> [Task objective]: Print the data exactly as written, but leave out each picture.

==== Given data

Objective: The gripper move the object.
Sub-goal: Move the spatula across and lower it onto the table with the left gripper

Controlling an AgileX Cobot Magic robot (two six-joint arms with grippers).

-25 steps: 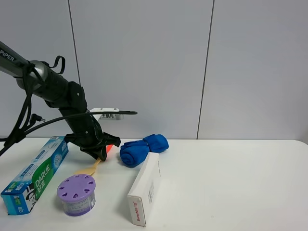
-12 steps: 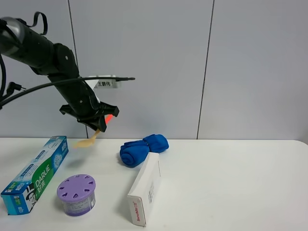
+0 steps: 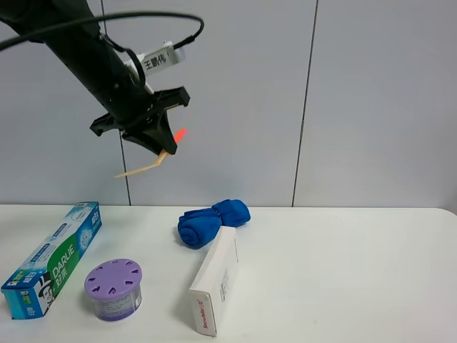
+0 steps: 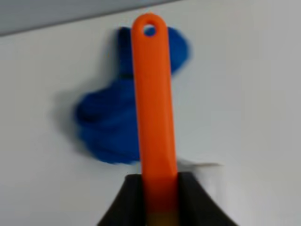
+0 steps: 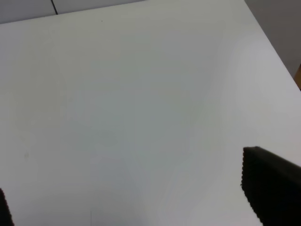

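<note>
Black two-fingered left gripper (image 3: 163, 145) clamped on slim tan-headed, orange-handled spatula (image 3: 146, 168), high above rolled blue cloth (image 3: 212, 221). Right gripper (image 5: 136, 202) jaws spread wide over white table (image 5: 141, 94).

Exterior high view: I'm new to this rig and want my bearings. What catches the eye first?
The black two-fingered left gripper hangs high above the left side of the white table, its fingers shut on a slim spatula with a tan head and orange-red handle. Below on the table, a rolled blue cloth lies near the middle and a round purple container stands at the front left.
</note>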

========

> [Task output]:
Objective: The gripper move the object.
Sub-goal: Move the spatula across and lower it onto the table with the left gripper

Controlling an AgileX Cobot Magic robot (two six-joint arms with grippers).

-25 steps: 
-12 steps: 
+0 steps: 
+0 steps: 
+0 steps: 

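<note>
Black two-fingered left gripper (image 3: 163, 145) clamped on slim tan-headed, orange-handled spatula (image 3: 146, 168), high above rolled blue cloth (image 3: 212, 221). Right gripper (image 5: 136, 202) jaws spread wide over white table (image 5: 141, 94).

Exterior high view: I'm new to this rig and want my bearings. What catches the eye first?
The black two-fingered left gripper hangs high above the left side of the white table, its fingers shut on a slim spatula with a tan head and orange-red handle. Below on the table, a rolled blue cloth lies near the middle and a round purple container stands at the front left.
</note>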

Further output is not needed for this exercise.